# How to complete this task
Please return the lines below verbatim, beginning at the one that has "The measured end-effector" and stopping after the one that has "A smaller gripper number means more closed", and add no other lines.

◆ ◆ ◆ ◆

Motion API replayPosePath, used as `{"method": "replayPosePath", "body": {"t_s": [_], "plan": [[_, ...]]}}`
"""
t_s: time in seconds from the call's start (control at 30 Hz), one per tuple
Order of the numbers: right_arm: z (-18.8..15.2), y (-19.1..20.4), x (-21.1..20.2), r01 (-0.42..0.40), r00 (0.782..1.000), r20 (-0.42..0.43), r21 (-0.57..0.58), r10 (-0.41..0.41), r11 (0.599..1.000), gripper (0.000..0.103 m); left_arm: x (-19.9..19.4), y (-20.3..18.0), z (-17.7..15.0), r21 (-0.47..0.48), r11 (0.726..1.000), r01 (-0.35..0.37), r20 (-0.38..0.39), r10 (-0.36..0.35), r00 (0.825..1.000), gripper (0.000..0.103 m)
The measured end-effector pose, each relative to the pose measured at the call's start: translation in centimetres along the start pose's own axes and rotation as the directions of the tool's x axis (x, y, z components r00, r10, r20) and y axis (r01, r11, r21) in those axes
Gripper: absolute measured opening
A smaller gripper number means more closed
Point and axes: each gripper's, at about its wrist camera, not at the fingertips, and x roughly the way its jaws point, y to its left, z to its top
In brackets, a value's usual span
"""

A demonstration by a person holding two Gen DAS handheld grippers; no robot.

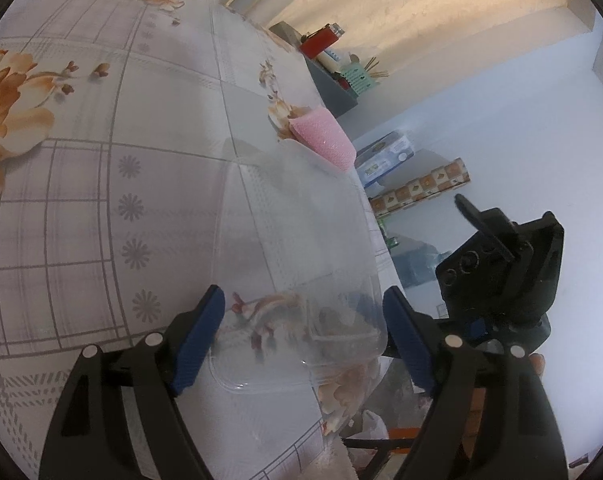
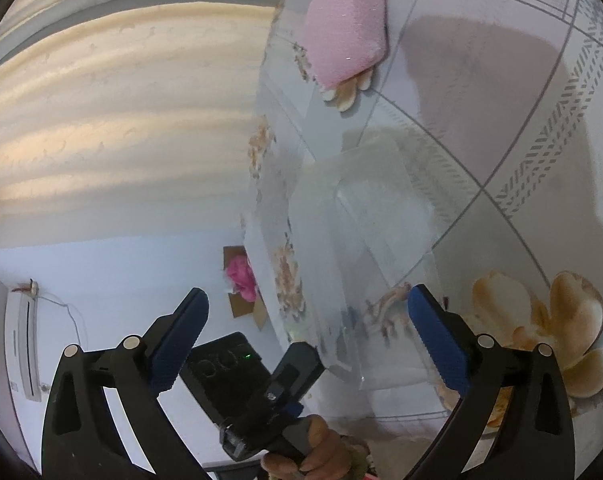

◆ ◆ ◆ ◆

# Task solution
The measured end-effector pose, each relative to the pose measured at the call's start: translation in centimetres along the start pose's own axes and rotation as the directions of the tool's x axis (x, y, z components r00, r10, r20) and y axis (r01, r11, r21) in those axes
Gripper: absolute measured opening
A smaller gripper number means more closed

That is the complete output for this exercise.